AIM OF THE TASK: Would you copy, word for word, each line from the one with "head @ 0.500" to the end of the listing below, skipping all pictures?

╭─ PROVIDED MATERIAL

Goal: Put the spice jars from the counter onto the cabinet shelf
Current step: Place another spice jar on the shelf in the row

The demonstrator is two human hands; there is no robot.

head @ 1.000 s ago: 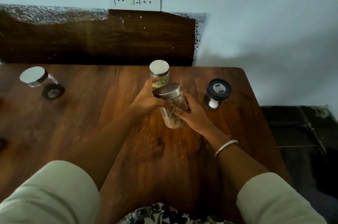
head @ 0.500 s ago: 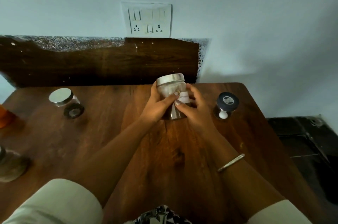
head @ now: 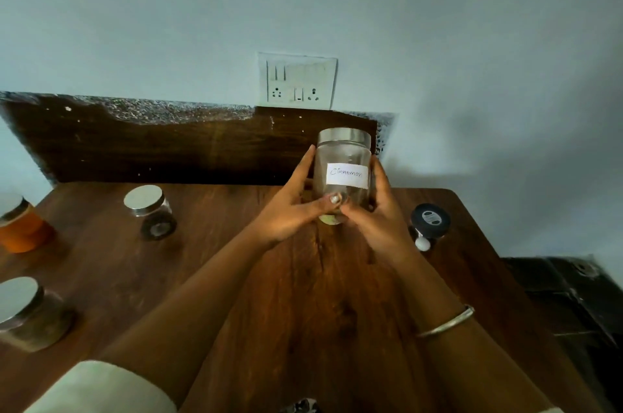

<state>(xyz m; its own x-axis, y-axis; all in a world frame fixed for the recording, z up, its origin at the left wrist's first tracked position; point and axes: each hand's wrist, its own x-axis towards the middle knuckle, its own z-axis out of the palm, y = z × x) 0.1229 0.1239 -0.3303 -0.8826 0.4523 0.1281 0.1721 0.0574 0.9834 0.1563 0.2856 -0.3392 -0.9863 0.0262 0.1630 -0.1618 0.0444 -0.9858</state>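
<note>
You're holding the cinnamon jar (head: 344, 170) up, left hand (head: 290, 210) and right hand (head: 381, 220) curling round it. At least four other jars (head: 150, 215) are sitting on the counter (head: 303, 294); the task is looking barely begun.

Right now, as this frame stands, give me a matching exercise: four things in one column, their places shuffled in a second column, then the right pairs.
Things
1. cinnamon jar
2. black-lidded jar
3. orange jar
4. socket panel

Places
A. on the wall
B. on the counter, far left
C. held up between the left hand and the right hand
D. on the counter, just right of the right hand

Pairs: 1-C, 2-D, 3-B, 4-A
</note>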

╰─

TASK SOLUTION:
head @ 0.500 s ago: 
head @ now: 

<state>(xyz m; its own x-axis, y-axis; all in a world frame fixed for the recording, z up, its origin at the left wrist's first tracked position; point and axes: each hand's wrist, its own x-axis towards the middle knuckle, its own z-axis out of the palm, y = z × x) 0.1229 0.1239 -0.3303 -0.8826 0.4523 0.1281 0.1721 0.0574 0.9834 0.1563 0.2856 -0.3392 -0.9863 0.0262 0.1630 -0.1618 0.0444 -0.9858</state>
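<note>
You're holding the cinnamon jar (head: 344, 170) up, left hand (head: 290, 210) and right hand (head: 381, 220) curling round it. At least four other jars (head: 150, 215) are sitting on the counter (head: 303, 294); the task is looking barely begun.

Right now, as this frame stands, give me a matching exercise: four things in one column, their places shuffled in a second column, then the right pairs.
Things
1. cinnamon jar
2. black-lidded jar
3. orange jar
4. socket panel

Places
A. on the wall
B. on the counter, far left
C. held up between the left hand and the right hand
D. on the counter, just right of the right hand

Pairs: 1-C, 2-D, 3-B, 4-A
</note>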

Exercise complete, with nothing further to add.